# Fcg Motors



## scaryman579 (Jan 18, 2009)

what motors can be used on a fcg


----------



## Hauntiholik (May 17, 2006)

scaryman579, try searching the forums here first. You'll probably find the answer yourself.
If you can't find the answer here, then try









After you have done some research, THEN come and ask your questions.


----------



## bradbaum (Jul 26, 2008)

Scaryman,

Here is a FCG motor:

http://www.monsterguts.com/electric-motors-for-props/fcg-motor/prod_90.html

These are low RPM 120VAC motors so be careful hooking them up, they will give you a nasty shock (possibly fatal) as compared to the 12VDC 50ma motors we have been discussing in the other thread.


----------



## Sickie Ickie (Jun 20, 2006)

Rotisserie motors work okay, too.

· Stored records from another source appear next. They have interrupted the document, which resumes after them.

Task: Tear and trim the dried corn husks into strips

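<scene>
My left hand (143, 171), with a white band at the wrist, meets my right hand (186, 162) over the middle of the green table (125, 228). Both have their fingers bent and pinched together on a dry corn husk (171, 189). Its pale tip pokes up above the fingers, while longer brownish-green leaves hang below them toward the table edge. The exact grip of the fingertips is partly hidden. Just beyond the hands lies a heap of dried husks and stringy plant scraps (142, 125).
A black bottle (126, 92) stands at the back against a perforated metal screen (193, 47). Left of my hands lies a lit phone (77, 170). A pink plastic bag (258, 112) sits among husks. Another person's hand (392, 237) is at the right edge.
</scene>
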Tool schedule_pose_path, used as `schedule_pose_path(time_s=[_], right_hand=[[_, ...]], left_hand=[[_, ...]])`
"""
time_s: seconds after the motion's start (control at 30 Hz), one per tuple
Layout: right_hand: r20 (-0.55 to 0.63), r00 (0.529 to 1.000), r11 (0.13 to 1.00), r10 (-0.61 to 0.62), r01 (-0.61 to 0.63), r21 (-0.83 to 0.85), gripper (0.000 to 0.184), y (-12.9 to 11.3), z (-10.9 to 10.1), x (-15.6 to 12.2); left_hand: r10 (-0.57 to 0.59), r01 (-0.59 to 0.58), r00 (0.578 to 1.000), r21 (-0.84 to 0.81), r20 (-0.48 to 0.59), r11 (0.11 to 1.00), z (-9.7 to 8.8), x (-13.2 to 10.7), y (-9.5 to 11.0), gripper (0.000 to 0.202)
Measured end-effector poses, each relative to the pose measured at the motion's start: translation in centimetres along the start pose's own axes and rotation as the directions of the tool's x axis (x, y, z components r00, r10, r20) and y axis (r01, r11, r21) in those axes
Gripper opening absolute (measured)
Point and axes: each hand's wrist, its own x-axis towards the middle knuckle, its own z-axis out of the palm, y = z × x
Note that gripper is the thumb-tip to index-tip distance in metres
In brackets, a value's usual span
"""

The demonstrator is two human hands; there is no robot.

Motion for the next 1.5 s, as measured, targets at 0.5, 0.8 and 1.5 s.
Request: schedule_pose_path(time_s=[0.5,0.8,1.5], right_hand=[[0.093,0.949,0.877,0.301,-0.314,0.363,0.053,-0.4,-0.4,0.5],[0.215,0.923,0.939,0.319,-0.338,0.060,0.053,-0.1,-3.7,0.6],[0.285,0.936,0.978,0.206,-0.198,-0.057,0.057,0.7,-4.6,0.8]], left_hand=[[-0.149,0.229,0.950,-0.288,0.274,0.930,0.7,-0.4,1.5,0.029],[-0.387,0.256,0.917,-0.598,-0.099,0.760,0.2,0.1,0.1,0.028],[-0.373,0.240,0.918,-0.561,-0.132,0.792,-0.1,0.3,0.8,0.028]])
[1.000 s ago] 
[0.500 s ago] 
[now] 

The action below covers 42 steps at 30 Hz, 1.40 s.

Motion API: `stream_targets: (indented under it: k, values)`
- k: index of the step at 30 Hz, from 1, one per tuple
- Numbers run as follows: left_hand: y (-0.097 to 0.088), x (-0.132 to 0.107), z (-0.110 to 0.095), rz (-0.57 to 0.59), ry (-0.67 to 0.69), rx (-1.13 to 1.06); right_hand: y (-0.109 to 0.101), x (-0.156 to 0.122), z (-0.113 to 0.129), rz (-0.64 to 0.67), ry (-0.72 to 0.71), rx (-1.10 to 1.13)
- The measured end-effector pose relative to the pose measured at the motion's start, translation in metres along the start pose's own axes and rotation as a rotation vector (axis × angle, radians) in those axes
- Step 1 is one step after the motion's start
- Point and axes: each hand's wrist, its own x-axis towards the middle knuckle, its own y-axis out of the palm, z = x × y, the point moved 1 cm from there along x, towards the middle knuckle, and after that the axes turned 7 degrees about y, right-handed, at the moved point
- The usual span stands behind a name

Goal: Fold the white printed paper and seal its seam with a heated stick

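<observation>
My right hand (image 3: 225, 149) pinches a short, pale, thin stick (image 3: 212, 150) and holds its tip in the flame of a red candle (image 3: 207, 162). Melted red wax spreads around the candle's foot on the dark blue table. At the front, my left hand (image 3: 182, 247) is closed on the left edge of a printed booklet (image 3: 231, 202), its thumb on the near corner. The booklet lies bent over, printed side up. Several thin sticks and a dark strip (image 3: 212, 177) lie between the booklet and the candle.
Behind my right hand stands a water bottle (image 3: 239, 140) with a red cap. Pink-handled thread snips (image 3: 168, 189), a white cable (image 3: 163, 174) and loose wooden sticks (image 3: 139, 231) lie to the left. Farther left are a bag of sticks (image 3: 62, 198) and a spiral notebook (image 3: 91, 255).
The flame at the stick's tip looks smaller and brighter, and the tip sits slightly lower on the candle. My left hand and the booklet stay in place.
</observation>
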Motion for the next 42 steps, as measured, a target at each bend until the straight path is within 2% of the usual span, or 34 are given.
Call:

The advantage to these are that they already come with a hook-up for a cord.


----------



## scaryman579 (Jan 18, 2009)

how do i mount the motor and does anybody have a link for the fcg ghost like how to build on


----------



## Otaku (Dec 3, 2004)

scaryman579 said:


> how do i mount the motor and does anybody have a link for the fcg ghost like how to build on


Here you go.

http://www.phantasmechanics.com/fcghost1.html

The quintessential FCG...


----------



## Sickie Ickie (Jun 20, 2006)

...or the ultimate cheap. http://www.rontye.com/Projects/Easy_FCG/index.htm


----------



## scaryman579 (Jan 18, 2009)

how fast does a rotisserie motor go and does somebody have a video of a fcg going on a rotisserie motor


----------



## Dr Morbius (Sep 21, 2004)

I've used a rotisserie motor and I find it ok, but too slow IMO. I would suggest using a wiper motor if you want to save money. You would need a speed control though.


----------



## scaryman579 (Jan 18, 2009)

yes but i just got one today


----------



## TERBobob (Jan 31, 2009)

http://www.kickthefog.com/fcg_guild3.htm


----------



## MAD BOMBER (Nov 12, 2008)

Terbo, I used Hauntiholik's suggestion on the 5rpm mirror ball motor. It works fantastic (thanks H!!!) I ran the motor for 4 days straight (about 2 hours each day) with no problems at all. Ebay has the motors for less than 10 bucks. I used 1/2" aluminum stock with the u-bolt and a little epoxy to connect the linkage to the motor. 1 project down, several thousand to go... Also the motor is whisper quiet.


----------



## Hauntiholik (May 17, 2006)

I'm so glad it worked for you MB!


----------